Related: Synology capacity ntfy · Compute disposition review · Prox storage remediation proposal · prox-2026-06-23.json


Post-snapshot update (2026-06-24)

Backup target replaced. Owner created NFS share infra-backups on Whrrr volume6; agent configured Proxmox and validated end-to-end.

Item Value
Storage ID infra-backups
Export 192.168.6.215:/volume6/infra-backups
Mount /mnt/pve/infra-backups
NFS rule 192.168.6.71 Read/Write, squash Map root to admin
Quota (DSM) 2 TB visible to PVE
Retention prune-backups keep-last=3
Retired vm-backups CIFS on Prawns (pvesm remove)

Validation: vzdump 120 --storage infra-backups succeeded (octoprint LXC, 479 MB archive on NFS).

Relocated (2026-06-24): ~2.7 GB legacy Wave A vzdump (103 unmanic, 117 caddy, 122 netboot) plus metrimon failure log and 2024 saltierpoop log moved from prox local to infra-backups/dump/ (~3.1 GB total on NFS). ISO prune unchanged.


Executive summary

Pressure Severity Headline
pve-root / vzdump scratch Critical 24 GB free on 96 GB root; large vzdump to local needs more scratch than available
vm-backups CIFS Critical Mounted but not writable — PVE marks storage inactive
Synology Prawns ~99% High ~130 GB free on 30 TB; caps NFS + backup offload
local-lvm thin pool Moderate 67.5% used (~562 GB / 794 GB); room after decom waves
LXC 114 nfs-monitoring High (guest) 91% full inside (96 GB / 111 GB)

Two separate pools matter: local (pve-root) holds ISOs and vzdump files; local-lvm holds guest disks. Freeing thin-pool space does not fix root pressure during backup.

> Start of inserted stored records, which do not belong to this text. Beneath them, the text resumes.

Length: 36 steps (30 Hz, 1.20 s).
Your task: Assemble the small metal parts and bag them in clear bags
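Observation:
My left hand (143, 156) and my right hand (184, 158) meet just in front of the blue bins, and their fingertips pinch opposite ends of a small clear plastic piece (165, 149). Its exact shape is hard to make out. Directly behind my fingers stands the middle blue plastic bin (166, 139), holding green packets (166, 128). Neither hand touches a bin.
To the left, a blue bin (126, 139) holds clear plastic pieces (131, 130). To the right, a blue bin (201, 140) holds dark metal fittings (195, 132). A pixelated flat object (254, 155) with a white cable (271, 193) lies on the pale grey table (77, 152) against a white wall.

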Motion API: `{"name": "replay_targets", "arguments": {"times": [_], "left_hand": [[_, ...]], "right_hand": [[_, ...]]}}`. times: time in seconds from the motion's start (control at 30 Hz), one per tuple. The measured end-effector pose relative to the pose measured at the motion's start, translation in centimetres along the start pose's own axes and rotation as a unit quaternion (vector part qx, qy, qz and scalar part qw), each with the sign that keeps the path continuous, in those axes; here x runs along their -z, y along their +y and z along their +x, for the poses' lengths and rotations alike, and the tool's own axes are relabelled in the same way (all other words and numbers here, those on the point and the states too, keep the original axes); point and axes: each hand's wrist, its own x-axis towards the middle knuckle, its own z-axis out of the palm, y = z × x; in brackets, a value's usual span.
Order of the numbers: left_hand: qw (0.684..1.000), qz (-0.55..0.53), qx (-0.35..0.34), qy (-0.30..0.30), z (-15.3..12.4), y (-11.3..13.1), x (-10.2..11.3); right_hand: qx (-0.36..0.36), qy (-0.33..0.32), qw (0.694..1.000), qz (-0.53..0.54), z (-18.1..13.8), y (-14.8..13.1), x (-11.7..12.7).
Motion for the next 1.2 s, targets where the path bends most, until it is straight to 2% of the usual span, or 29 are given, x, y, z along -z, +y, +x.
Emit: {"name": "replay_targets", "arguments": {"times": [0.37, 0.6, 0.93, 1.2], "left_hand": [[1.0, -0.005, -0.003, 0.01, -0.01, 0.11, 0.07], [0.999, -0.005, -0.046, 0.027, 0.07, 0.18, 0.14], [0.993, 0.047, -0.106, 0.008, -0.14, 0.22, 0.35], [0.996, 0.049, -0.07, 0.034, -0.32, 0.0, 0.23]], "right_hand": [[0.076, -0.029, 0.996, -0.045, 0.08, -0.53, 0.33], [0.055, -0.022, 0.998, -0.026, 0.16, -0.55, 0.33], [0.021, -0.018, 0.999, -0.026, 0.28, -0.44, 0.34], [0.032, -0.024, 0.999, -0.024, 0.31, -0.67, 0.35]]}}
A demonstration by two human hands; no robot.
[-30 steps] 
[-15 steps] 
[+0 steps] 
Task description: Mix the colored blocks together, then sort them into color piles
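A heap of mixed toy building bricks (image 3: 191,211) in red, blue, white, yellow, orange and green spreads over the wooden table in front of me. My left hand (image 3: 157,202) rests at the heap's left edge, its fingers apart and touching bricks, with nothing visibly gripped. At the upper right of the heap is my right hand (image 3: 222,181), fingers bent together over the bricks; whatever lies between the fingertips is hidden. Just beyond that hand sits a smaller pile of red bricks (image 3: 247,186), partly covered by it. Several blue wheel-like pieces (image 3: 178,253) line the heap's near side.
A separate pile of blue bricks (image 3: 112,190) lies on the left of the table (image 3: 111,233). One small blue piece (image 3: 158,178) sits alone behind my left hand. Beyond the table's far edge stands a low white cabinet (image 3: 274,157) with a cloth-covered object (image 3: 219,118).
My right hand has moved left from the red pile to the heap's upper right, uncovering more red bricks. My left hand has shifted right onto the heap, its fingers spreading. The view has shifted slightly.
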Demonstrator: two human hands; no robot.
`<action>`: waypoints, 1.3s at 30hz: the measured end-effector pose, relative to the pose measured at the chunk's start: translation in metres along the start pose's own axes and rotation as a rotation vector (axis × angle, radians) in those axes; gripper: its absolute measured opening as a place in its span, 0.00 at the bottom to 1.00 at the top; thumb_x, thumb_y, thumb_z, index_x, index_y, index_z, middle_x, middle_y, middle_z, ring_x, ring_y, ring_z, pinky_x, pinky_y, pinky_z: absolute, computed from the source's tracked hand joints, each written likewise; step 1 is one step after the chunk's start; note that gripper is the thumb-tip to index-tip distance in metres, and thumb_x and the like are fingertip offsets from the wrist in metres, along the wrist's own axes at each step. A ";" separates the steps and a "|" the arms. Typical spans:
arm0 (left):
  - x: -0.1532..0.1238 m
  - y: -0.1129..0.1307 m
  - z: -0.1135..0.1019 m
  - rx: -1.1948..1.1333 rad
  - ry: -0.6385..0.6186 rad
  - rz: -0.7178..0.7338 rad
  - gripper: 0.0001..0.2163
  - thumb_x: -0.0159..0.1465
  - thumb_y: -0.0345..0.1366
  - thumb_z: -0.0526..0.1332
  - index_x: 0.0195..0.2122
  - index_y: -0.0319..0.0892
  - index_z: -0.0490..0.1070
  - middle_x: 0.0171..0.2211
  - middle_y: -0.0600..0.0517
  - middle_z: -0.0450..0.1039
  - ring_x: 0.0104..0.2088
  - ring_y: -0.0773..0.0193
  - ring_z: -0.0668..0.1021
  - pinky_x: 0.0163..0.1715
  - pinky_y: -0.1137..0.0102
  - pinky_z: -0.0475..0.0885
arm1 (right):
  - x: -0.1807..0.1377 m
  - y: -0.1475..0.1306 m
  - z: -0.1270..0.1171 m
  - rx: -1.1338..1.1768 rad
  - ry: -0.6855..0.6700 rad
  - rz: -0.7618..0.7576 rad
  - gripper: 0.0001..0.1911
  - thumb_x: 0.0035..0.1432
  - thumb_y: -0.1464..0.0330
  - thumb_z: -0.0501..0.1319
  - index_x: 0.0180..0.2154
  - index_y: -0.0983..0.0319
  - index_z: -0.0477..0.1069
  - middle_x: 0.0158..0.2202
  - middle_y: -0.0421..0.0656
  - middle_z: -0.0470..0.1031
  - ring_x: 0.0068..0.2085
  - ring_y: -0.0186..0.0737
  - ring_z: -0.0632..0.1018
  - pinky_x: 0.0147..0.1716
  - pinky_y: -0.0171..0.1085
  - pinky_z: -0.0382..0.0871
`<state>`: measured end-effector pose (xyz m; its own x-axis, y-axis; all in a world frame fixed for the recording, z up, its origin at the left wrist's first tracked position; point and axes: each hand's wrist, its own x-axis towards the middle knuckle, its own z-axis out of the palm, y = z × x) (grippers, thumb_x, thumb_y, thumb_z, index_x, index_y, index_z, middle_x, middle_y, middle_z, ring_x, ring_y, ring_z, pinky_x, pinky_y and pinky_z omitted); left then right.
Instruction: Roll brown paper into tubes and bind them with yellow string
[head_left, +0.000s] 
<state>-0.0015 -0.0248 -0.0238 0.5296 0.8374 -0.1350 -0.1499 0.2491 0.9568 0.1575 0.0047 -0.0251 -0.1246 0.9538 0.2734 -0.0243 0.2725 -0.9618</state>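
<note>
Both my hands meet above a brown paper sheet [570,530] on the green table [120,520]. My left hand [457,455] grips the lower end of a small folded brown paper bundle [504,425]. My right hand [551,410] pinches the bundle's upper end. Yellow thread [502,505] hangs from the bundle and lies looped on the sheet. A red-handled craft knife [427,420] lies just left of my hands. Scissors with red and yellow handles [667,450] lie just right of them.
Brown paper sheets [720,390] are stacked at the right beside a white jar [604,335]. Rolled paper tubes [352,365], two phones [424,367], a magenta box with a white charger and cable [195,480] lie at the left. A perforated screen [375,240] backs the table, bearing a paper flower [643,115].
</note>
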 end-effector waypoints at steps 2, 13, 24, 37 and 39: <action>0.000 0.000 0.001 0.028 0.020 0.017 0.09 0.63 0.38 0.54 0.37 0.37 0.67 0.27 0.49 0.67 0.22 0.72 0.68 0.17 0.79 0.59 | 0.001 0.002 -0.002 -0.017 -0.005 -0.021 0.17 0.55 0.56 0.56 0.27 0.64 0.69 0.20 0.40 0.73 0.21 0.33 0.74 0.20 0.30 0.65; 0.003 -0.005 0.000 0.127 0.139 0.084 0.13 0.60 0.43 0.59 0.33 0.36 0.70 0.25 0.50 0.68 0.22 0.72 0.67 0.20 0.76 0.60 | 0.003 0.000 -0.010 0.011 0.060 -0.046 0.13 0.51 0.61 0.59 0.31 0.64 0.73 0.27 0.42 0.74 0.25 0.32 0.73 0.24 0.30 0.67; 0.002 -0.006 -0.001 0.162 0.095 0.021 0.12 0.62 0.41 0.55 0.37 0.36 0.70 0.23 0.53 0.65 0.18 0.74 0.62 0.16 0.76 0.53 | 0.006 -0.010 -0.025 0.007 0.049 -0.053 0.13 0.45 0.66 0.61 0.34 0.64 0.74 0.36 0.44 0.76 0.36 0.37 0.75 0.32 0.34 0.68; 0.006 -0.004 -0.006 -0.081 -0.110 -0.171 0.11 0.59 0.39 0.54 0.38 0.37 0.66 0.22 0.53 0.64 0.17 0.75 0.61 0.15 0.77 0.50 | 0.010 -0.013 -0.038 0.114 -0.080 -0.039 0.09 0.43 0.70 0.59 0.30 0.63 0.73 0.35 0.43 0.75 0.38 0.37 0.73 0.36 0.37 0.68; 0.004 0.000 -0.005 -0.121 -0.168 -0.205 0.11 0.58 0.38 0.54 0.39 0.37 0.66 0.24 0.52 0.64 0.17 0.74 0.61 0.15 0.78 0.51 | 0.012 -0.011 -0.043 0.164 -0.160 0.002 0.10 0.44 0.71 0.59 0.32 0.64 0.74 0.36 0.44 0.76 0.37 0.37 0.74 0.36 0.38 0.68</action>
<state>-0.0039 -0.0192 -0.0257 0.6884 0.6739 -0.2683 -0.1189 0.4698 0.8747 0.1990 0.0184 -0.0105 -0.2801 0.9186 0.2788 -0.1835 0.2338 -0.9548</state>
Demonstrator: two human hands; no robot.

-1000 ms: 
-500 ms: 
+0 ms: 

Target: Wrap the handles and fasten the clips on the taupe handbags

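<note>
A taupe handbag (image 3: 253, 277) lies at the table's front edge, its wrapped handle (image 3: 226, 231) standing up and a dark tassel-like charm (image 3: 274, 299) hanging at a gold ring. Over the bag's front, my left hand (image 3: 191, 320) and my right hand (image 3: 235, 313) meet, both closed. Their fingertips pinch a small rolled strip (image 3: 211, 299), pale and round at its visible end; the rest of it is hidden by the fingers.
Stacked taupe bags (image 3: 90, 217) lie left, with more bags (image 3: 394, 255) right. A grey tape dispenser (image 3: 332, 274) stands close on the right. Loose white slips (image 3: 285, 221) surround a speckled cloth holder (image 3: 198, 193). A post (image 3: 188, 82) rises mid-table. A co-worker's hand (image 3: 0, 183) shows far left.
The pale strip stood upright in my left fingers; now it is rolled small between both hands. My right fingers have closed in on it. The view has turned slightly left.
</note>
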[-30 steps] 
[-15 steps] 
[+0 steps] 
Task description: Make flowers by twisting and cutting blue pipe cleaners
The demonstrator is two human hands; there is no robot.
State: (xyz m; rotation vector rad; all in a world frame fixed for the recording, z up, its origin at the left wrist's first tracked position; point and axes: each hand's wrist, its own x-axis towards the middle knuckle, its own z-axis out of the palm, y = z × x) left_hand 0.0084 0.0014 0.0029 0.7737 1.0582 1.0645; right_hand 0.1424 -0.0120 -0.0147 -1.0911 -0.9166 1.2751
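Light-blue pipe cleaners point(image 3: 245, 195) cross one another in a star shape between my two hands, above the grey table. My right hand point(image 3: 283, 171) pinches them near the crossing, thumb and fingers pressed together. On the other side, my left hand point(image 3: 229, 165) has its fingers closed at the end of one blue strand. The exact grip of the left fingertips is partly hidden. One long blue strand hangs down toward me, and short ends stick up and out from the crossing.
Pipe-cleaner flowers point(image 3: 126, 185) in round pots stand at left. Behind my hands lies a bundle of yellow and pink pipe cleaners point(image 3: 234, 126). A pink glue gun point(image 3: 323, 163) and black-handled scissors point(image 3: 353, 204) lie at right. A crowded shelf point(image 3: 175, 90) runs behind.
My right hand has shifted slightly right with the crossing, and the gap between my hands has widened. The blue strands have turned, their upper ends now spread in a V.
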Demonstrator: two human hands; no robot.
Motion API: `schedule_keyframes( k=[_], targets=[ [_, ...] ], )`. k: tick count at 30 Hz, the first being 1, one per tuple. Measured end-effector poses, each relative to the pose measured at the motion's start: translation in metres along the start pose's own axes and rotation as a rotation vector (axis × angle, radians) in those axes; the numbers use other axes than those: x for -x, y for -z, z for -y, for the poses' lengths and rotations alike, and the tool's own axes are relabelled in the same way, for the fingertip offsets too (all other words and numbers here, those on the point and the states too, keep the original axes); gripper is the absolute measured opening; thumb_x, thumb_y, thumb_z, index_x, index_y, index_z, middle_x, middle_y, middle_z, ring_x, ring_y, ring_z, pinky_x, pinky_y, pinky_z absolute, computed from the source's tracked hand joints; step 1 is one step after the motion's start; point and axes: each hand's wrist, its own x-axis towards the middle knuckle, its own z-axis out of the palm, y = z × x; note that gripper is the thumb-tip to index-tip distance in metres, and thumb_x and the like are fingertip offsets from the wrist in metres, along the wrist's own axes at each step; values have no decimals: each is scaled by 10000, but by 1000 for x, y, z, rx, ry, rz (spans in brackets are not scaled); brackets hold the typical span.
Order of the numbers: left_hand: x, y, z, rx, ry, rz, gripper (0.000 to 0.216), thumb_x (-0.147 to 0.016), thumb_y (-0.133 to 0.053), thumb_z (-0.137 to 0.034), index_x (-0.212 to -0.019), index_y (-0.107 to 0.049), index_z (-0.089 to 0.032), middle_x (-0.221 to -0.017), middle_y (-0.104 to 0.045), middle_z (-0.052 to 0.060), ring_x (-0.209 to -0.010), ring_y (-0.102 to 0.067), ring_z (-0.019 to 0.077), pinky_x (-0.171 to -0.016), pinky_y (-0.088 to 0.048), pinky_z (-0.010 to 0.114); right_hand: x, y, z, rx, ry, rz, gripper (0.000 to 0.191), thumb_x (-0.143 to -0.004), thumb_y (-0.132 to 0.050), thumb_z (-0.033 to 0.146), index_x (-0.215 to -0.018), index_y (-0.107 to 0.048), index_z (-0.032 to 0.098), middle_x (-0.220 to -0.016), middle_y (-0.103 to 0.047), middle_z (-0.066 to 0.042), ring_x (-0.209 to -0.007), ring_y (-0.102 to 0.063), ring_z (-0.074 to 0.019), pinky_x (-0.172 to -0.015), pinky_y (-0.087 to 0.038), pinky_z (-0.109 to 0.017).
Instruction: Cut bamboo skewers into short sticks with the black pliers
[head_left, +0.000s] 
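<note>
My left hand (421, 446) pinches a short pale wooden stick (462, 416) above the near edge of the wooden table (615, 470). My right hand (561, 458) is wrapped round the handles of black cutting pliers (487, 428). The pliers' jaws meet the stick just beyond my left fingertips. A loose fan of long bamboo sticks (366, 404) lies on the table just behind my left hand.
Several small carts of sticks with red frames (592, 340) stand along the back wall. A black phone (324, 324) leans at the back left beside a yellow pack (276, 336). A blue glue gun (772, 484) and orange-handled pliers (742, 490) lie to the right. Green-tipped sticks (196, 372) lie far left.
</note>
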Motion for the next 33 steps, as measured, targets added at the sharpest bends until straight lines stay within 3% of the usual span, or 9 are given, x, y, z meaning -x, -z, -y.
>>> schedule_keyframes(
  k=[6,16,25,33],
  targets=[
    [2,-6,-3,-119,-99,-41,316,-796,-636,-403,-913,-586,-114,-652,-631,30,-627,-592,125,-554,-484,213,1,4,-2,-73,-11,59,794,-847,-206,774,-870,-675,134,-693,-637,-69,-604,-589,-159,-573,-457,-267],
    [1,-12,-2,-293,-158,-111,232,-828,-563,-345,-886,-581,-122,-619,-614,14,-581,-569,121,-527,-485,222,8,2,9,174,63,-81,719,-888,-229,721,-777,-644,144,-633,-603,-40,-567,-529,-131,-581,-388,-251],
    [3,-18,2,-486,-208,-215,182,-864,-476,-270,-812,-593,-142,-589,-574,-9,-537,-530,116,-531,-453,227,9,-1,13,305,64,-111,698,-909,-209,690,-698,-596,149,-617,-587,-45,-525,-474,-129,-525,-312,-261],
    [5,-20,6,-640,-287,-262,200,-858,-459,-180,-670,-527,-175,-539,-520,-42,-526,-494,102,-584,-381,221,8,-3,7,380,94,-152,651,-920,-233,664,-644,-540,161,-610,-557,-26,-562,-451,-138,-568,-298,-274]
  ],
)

Physical and logical layout

flowchart TB
  subgraph nvme["NVMe ~930 GB (VG pve)"]
    root["pve-root 96 GB<br/>local — ISO, vzdump, vztmpl<br/>66 GB used · 24 GB free"]
    swap["swap 8 GB"]
    thin["local-lvm thin pool 794 GB<br/>67.5% data used<br/>~562 GB used · ~271 GB free"]
    vgfree["VG unallocated ~8 GB"]
  end

  subgraph nas["Synology Whrrr 192.168.6.215 — Prawns ~30 TB"]
    prawns["99.6% full · ~130 GB free"]
    cifs["CIFS //Prawns/backups/proxbox<br/>vm-backups — WRITE FAIL"]
    nfs["NFS /volume9/Prawns<br/>synorpn — LXC bind mounts"]
  end

  root -->|"vzdump default when CIFS broken"| dump["/var/lib/vz/dump 2.7 GB"]
  root --> iso["/var/lib/vz/template/iso 12 GB"]
  root --> cache["/var/lib/vz/template/cache 2.3 GB"]
  thin --> guests["12 guests — see §4"]
  nfs --> lxc114["LXC 114 mp0/mp1"]
  cifs -.->|"Permission denied"| root

pve-root breakdown

Mount / path Size Role
/ (pve-root) 96 GB total Proxmox OS + local storage
/var/lib/vz/template/iso 12 GB VM install ISOs
/var/lib/vz/template/cache 2.3 GB LXC templates
/var/lib/vz/dump 2.7 GB vzdump archives (local backup target)
Other /var, /usr, … ~49 GB packages, logs, PVE state

Proxmox storage targets

Storage Type PVE status Total Used Avail Content Notes
local dir active 94 GB 65 GB 23 GB iso, backup, vztmpl Backs onto pve-root
local-lvm lvmthin active 795 GB 537 GB 264 GB images, rootdir data thin pool
synorpn nfs active 30 TB 29.9 TB ~130 GB rootdir 192.168.6.215:/volume9/Prawns
vm-backups cifs inactive 30 TB 29.9 TB ~130 GB backup touch → Permission denied

storage.cfg excerpt (paths only):

  • local: /var/lib/vz
  • local-lvm: thin pool data, VG pve
  • synorpn: export /volume9/Prawns/mnt/pve/synorpn
  • vm-backups: //192.168.6.215/Prawns subdir /backups/proxbox, user proxbox

Why vzdump to local failed (metrimon VM 106)

flowchart TD
  A["vzdump requested"] --> B{"--storage?"}
  B -->|"vm-backups"| C["CIFS: Permission denied"]
  B -->|"local (default/fallback)"| D["Stream to /var/lib/vz/dump on pve-root"]
  C --> D
  D --> E{"Free space on 96 GB root?"}
  E -->|"Large VM e.g. 96 GB disk"| F["Fails ~77% — broken pipe / disk full"]
  E -->|"Small LXC"| G["Succeeds — e.g. 240 MB–1.5 GB archives"]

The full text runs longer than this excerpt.